Problem requirements: What lines of the data hold the string "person"? Pull each one out.

Data for this task:
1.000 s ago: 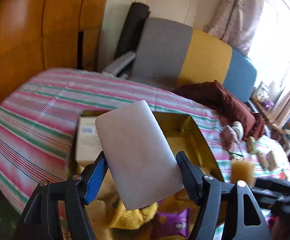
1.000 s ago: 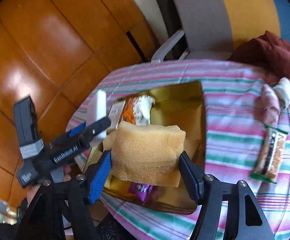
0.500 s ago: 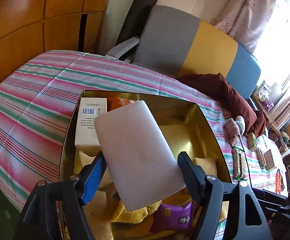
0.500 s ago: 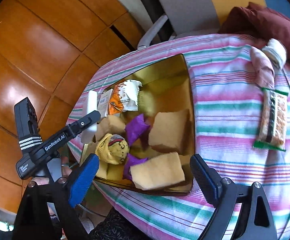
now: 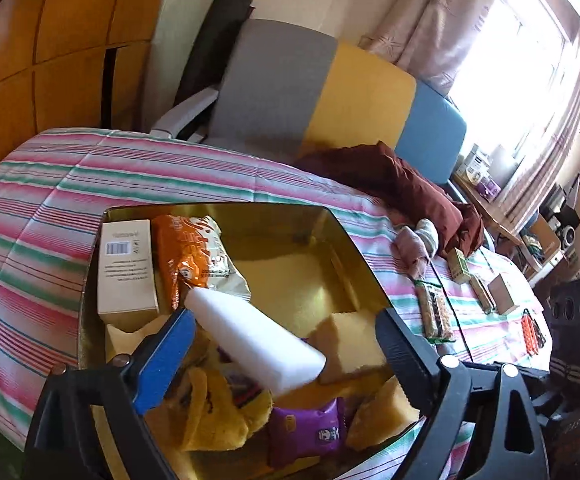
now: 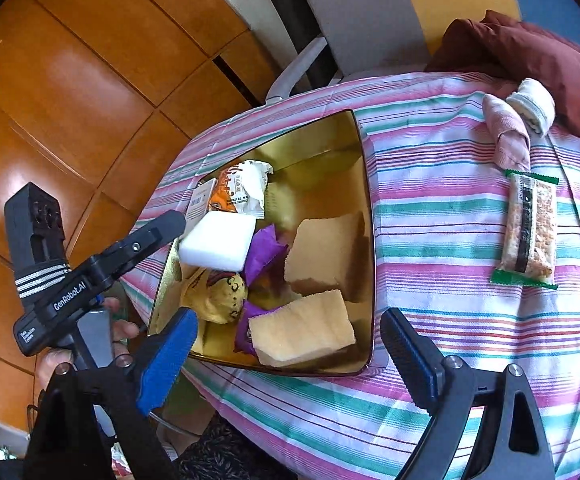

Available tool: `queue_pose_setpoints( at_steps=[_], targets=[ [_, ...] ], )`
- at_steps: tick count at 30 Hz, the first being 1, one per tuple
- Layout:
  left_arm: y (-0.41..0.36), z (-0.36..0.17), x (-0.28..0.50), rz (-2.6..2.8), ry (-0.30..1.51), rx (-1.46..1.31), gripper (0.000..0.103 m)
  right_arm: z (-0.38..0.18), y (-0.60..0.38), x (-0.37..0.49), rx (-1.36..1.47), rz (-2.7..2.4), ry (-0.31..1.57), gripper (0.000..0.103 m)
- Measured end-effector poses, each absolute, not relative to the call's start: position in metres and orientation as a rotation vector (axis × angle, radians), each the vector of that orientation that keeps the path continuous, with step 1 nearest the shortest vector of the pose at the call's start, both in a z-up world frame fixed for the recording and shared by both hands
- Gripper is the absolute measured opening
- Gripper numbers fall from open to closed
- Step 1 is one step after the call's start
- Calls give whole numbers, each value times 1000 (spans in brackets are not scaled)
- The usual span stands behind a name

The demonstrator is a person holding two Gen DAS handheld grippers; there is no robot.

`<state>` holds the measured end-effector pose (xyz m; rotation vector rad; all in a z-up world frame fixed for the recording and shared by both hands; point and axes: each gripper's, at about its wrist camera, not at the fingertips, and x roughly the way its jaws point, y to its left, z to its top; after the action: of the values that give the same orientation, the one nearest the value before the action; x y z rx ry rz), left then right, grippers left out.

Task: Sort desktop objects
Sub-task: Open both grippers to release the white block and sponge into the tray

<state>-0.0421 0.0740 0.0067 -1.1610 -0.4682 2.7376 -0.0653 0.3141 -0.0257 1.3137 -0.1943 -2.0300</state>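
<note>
A gold tin box (image 5: 329, 222) (image 6: 363, 168) sits on the striped tablecloth and holds several things. My left gripper (image 5: 286, 340) is open above the box; a white foam block (image 5: 254, 340) (image 6: 218, 244) lies tilted between its jaws, free of them, over the box contents. My right gripper (image 6: 286, 344) is open and empty above the box's near edge. Two yellow sponges (image 6: 323, 254) (image 6: 301, 330) lie in the box, with purple packets (image 6: 264, 252), a yellow knitted toy (image 6: 226, 296), an orange snack bag (image 5: 190, 256) and a white carton (image 5: 128, 268).
On the cloth right of the box lie a granola bar (image 6: 529, 228), rolled socks (image 6: 507, 136) and small boxes (image 5: 499, 298). A maroon cloth (image 5: 401, 184) lies by a grey, yellow and blue chair (image 5: 321, 92). A wooden wall (image 6: 70, 80) stands left.
My left gripper opened and the white foam block tipped down into the box. My right gripper let go of the yellow sponge, which now lies in the box, and drew back.
</note>
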Motion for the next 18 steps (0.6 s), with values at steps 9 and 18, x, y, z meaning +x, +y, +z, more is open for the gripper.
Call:
queue_pose_setpoints(
  at_steps=[9, 18],
  targets=[
    [48, -3, -26, 2881, -601, -1211, 59, -29, 323, -65, 1320, -2062, -200, 93],
    [95, -37, -34, 2543, -588, -1290, 61, -29, 332, -65, 1332, -2097, -211, 93]
  ],
)
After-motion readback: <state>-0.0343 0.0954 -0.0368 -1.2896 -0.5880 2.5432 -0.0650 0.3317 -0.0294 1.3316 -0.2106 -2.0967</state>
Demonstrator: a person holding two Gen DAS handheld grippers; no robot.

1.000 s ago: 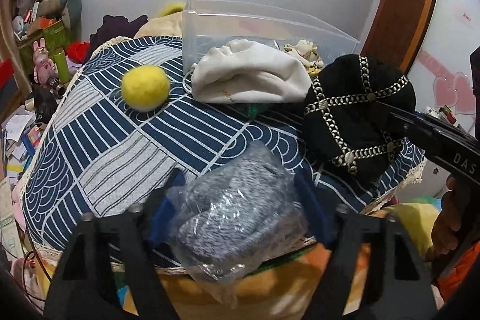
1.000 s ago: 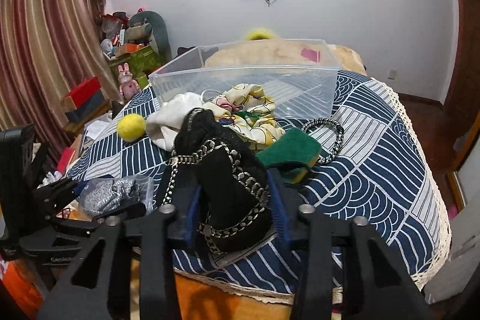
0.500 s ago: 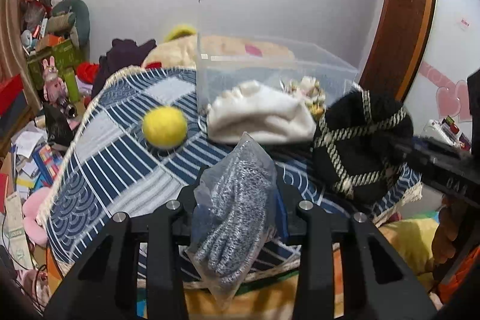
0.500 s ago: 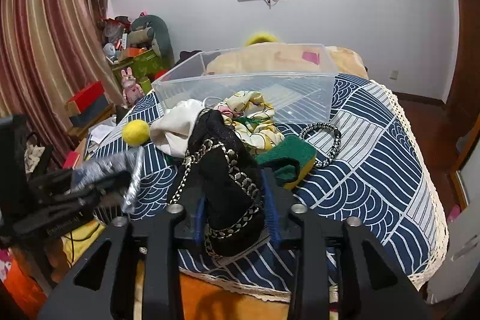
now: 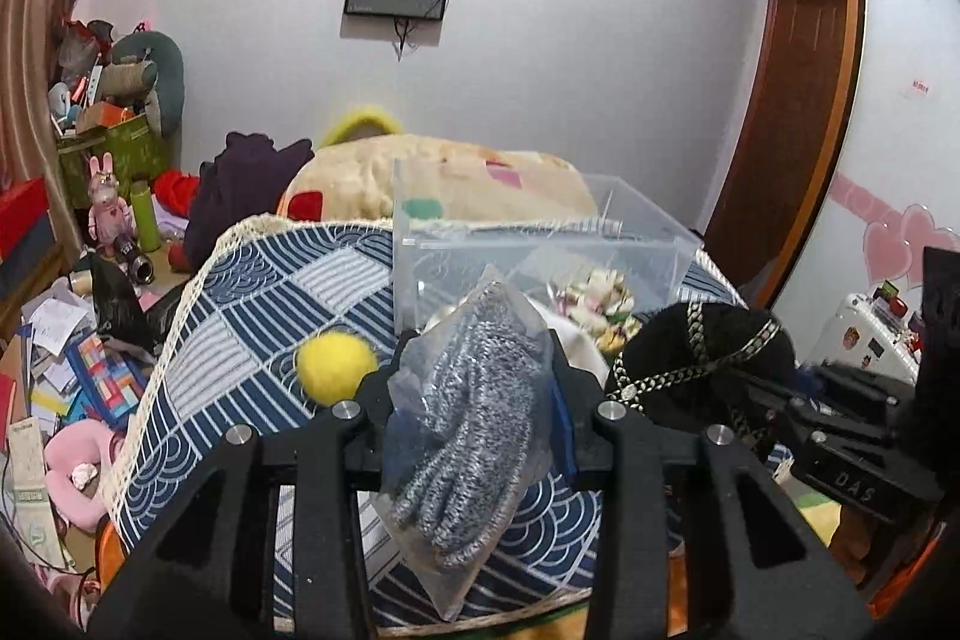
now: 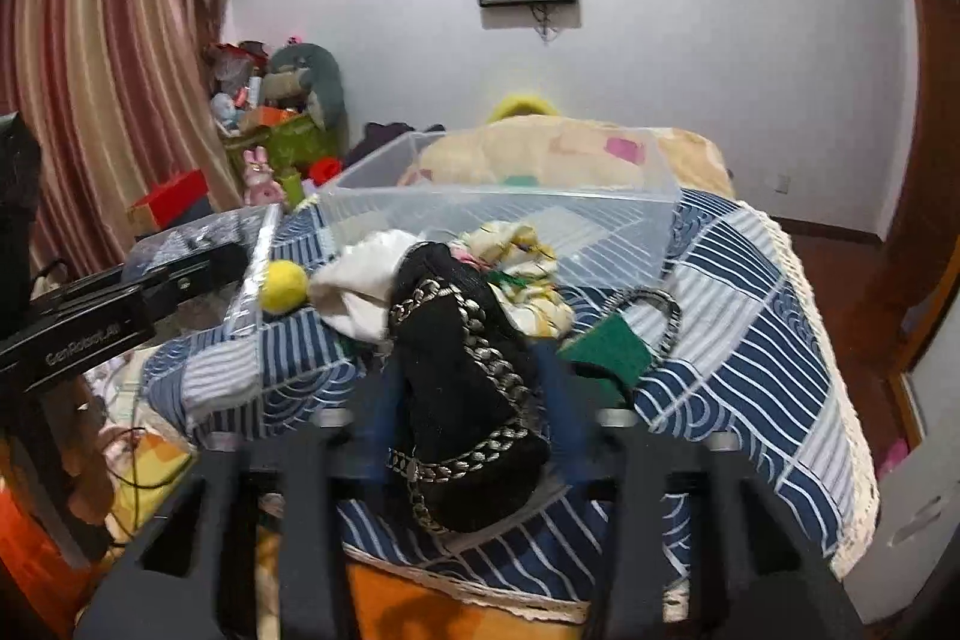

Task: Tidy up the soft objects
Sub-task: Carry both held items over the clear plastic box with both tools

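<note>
Lifted clear of the patterned blue bedspread (image 5: 252,340) since a second ago: bagged grey knit gloves (image 5: 474,418), now hanging off the cloth, pinched in the left gripper (image 5: 474,400). Likewise raised: black chain-trimmed knit hat (image 6: 462,388), clamped between the fingers of the right gripper (image 6: 468,400), its lower edge possibly brushing the cloth; contact not resolvable. Both tools closing narrowly on cargo, both pointing toward the clear plastic bin (image 6: 600,214).

Progress, as judged: early. Two items picked and in transit, none yet deposited. Bin interior appearing empty through the walls; floral cloth (image 6: 516,250) lying just in front of the near wall, not inside, though the left view leaves this uncertain.

Remaining outside the bin on the bedspread: yellow felt ball (image 6: 282,286) near the left corner, cream knit item (image 6: 360,286) beside it, green sponge (image 6: 606,346), braided black-and-white loop (image 6: 666,310) touching the sponge. Next, presumably: carrying both held items over the rim and releasing, then collecting the rest.
</note>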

Response area:
The demonstrator is a person holding two Gen DAS handheld grippers; there is no robot.
Demonstrator: a person holding two Gen DAS handheld grippers; no robot.

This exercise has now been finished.